Exercise directions: What you produce should be the lines from the line containing "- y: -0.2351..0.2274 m" through the last line below, both ends included, reproduced exactly and without pictures.

Input data:
——
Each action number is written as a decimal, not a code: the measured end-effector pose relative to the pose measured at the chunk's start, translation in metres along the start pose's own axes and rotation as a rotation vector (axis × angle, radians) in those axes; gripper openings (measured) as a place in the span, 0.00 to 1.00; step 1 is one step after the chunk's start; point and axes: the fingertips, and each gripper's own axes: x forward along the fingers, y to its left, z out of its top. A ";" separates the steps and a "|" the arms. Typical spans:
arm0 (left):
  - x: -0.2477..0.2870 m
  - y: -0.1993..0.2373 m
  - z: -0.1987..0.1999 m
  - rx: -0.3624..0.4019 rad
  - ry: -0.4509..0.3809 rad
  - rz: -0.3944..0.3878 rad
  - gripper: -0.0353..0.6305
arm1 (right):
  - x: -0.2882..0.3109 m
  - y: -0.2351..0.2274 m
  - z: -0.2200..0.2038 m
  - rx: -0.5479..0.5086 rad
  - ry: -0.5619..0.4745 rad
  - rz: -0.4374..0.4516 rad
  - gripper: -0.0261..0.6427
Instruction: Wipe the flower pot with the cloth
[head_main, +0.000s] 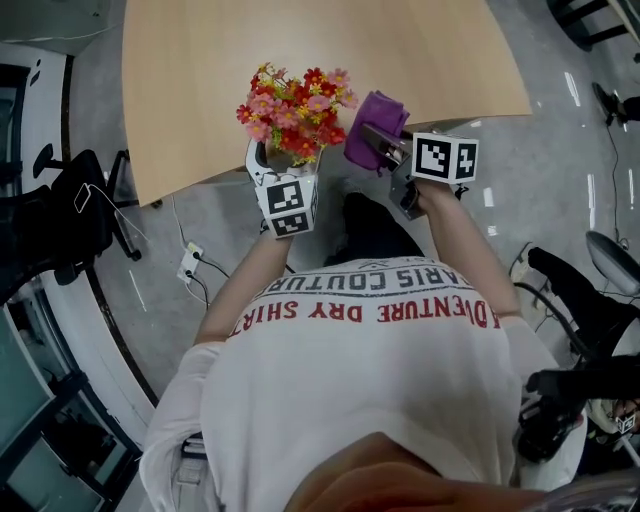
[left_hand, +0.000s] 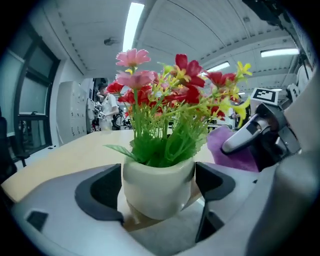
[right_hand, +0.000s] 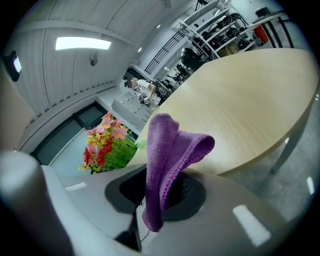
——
Final answer:
  - y: -0.2351..0.2274 m
  - z: -0.2200..0.2038 m
  - rx: -0.5479..0.5086 rad
  - ry: -0.5619..0.4745 rad
  - rz: -0.4374..0.4516 rad
  - gripper: -0.0261..0.6427
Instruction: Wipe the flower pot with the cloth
[head_main, +0.000s] 
[left_hand, +0.000s] 
[right_hand, +0.000s] 

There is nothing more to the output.